Longtemps éclipsée par les succès du TGV d’une part, et d’autre
part par ceux de la RATP qui avait lancé les deux premières lignes
de réseau express régional (RER) en région parisienne, la spécificité
de l’exploitation ferroviaire en zone dense, tout particulièrement
en banlieue parisienne, a conquis progressivement ses lettres de noblesse
et sa reconnaissance internationale à partir de 2015.
La croissance, soutenue et régulière, des réseaux RER RATP et
des lignes de SNCF Transilien a rapidement été confrontée à des enjeux
récurrents de capacité et de qualité de service. Le lancement du programme
des lignes du Grand Paris Express a été le déclencheur d’une nouvelle
prise de conscience des spécificités de l’exploitation de ces lignes
ferroviaires à grand gabarit, de leurs interactions essentielles avec
les autres réseaux de transport, et d’une nouvelle approche de la
gestion des flux de passagers, y compris dans les pôles d’échange.

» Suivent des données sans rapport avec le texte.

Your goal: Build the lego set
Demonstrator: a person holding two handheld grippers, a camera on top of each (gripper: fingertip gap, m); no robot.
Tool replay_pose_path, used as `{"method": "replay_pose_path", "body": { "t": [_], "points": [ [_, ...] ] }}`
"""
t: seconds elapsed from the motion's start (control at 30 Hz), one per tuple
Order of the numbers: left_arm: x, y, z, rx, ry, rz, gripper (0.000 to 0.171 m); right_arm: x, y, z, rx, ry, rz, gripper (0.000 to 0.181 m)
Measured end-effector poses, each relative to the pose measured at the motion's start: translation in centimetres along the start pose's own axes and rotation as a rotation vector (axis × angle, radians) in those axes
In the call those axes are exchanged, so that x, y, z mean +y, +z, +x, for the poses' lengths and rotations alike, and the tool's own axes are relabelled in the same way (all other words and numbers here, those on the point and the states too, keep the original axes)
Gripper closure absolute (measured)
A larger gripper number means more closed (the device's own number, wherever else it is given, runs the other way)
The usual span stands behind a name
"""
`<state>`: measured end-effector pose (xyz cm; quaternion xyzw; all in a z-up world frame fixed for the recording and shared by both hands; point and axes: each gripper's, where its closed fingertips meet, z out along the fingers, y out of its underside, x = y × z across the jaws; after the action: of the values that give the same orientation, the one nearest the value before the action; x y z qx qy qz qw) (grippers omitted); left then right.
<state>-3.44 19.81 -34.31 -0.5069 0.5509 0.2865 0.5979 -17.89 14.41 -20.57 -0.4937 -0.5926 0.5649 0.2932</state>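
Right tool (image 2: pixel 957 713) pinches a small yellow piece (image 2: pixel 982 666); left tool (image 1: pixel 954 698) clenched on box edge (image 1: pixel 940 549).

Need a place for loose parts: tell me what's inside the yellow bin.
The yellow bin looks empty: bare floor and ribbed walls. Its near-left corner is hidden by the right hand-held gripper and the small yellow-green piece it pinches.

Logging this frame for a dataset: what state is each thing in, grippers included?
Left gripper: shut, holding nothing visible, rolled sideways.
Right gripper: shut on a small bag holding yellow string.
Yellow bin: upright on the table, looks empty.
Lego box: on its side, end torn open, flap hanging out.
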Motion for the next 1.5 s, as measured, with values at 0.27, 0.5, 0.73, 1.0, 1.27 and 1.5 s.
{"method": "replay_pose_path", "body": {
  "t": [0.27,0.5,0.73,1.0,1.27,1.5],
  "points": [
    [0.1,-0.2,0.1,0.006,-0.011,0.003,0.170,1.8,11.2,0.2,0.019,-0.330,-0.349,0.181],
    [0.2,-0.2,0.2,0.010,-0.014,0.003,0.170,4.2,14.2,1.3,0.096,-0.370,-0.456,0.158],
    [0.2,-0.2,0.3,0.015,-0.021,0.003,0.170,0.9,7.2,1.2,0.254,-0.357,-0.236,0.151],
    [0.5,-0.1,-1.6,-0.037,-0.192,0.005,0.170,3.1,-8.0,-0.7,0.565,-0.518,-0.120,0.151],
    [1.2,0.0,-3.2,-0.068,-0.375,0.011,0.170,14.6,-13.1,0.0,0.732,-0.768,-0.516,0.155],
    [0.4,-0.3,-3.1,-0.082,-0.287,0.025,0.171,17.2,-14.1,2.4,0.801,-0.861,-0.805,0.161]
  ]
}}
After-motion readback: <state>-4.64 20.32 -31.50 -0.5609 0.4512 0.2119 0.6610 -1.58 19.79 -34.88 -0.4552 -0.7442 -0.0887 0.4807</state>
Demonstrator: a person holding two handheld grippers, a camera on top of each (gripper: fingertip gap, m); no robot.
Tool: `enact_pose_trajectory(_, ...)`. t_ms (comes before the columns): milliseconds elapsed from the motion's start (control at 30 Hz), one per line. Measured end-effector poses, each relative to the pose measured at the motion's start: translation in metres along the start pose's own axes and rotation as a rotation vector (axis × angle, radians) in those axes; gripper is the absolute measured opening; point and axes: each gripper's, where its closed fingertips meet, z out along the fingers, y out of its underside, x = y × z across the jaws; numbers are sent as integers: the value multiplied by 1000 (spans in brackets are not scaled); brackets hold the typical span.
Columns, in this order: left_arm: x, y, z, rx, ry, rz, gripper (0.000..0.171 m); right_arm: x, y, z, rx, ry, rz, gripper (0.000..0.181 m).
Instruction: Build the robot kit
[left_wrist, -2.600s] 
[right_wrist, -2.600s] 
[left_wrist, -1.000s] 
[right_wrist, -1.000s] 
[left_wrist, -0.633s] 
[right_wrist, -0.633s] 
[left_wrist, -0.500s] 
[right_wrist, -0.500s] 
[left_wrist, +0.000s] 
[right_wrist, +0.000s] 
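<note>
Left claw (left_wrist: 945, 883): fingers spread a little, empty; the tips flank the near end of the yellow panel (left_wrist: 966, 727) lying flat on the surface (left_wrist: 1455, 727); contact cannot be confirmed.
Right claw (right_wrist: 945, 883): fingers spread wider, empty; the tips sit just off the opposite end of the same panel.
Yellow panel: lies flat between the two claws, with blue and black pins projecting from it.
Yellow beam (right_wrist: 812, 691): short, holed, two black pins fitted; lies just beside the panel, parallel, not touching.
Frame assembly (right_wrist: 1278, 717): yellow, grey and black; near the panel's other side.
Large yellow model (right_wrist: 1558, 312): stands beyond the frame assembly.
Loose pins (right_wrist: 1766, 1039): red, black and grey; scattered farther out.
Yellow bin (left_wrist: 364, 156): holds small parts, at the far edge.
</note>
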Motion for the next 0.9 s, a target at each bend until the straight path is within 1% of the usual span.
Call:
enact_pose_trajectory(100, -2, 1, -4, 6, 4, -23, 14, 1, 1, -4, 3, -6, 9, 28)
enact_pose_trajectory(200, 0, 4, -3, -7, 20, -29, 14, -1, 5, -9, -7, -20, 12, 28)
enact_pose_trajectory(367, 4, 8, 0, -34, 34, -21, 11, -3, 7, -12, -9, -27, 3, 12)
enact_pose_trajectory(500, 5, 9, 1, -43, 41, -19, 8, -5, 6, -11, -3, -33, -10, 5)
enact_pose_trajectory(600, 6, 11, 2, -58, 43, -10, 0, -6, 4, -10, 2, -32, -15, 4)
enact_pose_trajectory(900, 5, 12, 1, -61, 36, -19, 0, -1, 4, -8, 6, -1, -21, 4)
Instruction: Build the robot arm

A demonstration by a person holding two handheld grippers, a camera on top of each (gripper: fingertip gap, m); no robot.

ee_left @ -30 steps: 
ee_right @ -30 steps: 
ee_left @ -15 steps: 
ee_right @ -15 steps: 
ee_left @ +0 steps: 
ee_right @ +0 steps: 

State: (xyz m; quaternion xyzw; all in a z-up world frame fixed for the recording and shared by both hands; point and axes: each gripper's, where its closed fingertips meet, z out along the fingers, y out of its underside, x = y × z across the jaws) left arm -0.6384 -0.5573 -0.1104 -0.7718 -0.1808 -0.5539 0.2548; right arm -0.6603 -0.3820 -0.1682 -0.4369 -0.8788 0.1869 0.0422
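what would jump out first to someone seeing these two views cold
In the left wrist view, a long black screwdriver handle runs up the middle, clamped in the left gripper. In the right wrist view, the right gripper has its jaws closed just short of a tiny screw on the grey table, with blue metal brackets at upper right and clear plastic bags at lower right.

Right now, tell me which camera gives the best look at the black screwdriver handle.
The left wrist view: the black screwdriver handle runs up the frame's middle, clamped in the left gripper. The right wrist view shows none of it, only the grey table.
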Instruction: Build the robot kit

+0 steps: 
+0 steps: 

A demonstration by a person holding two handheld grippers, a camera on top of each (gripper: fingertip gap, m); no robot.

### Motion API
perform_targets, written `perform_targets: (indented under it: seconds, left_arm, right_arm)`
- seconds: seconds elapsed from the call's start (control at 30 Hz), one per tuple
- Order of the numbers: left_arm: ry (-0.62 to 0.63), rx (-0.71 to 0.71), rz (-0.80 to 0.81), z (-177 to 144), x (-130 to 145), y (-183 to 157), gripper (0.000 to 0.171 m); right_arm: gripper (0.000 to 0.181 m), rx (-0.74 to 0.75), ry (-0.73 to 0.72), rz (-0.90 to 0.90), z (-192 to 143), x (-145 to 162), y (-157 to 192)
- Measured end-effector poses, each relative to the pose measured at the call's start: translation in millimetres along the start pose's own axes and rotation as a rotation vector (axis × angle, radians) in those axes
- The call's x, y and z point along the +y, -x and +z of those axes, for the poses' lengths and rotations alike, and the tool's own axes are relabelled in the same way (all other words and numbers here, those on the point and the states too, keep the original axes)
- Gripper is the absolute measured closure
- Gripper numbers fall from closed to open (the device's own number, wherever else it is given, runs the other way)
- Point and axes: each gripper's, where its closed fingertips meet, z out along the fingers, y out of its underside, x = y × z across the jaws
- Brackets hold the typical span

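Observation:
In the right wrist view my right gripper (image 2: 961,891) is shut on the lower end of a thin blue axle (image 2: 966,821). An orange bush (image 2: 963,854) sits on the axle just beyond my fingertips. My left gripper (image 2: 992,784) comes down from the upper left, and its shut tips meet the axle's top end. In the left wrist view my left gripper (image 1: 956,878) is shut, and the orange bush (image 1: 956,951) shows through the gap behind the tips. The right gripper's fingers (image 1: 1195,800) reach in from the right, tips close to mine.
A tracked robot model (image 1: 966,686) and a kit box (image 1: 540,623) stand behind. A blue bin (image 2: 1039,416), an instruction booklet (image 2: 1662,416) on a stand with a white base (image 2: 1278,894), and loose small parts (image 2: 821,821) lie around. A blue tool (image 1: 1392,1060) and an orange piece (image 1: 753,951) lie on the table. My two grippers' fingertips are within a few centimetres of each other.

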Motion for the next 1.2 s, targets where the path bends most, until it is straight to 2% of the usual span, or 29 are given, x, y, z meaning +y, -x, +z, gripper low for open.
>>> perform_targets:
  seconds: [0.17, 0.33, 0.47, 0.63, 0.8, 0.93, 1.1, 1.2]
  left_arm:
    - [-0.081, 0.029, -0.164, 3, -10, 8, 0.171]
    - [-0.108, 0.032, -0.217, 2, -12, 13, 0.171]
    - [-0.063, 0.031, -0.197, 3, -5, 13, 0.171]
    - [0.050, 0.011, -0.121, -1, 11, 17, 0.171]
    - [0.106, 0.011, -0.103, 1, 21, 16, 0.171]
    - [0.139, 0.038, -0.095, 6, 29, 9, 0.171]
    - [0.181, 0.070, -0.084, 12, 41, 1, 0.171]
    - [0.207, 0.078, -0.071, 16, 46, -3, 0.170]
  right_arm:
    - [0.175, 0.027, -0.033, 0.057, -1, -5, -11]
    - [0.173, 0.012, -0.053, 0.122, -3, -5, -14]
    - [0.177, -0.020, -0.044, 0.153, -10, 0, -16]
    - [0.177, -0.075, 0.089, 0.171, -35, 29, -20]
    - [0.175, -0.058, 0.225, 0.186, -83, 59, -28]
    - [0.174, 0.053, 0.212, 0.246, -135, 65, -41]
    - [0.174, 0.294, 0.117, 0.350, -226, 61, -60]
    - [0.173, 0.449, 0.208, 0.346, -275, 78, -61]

Pour incarner cette nouvelle approche de l’exploitation, SNCF
Transilien a mis en avant à partir de 2015 la notion de «
Mass
Transit
» (terme repris de l'anglais) pour caractériser l’exploitation
de son réseau de banlieue parisienne
, en insistant sur deux caractéristiques :
le flux massif et quasi permanent de passagers. Cette approche a été
ensuite reprise pour quelques lignes régionales présentant une conjonction
de caractéristiques similaires de densité de circulations ferroviaires
et de flux de passagers (cas notamment de l’étoile de Nice et de la
liaison Lorraine-Luxembourg). L’exploitation ferroviaire du mass transit
n’est plus simplement l’art de faire passer les trains à l’heure,
mais bien de réguler simultanément les flux de passagers pour garantir
la fréquence et la ponctualité des trains, et la circulation des trains
pour assurer une capacité d’emport suffisante à toute heure. Le point
crucial de l’exploitation est la maîtrise du temps d’échange nécessaire
à la descente puis à la montée des passagers notamment dans les pôles
d’échange.
Un degré très élevé de synchronisation des opérateurs d’une ligne
de mass transit ferroviaire (MTF) est requis pour éviter que les mouvements
de foule ne créent des phénomènes de boules de neige pouvant conduire
à l’effondrement de la capacité en quelques minutes. Les interactions
avec d’autres transporteurs dans les pôles d’échange ou sur des sites
remarquables mettent en mouvement des dizaines de milliers de passagers
par heure et doivent être également anticipées et concertées.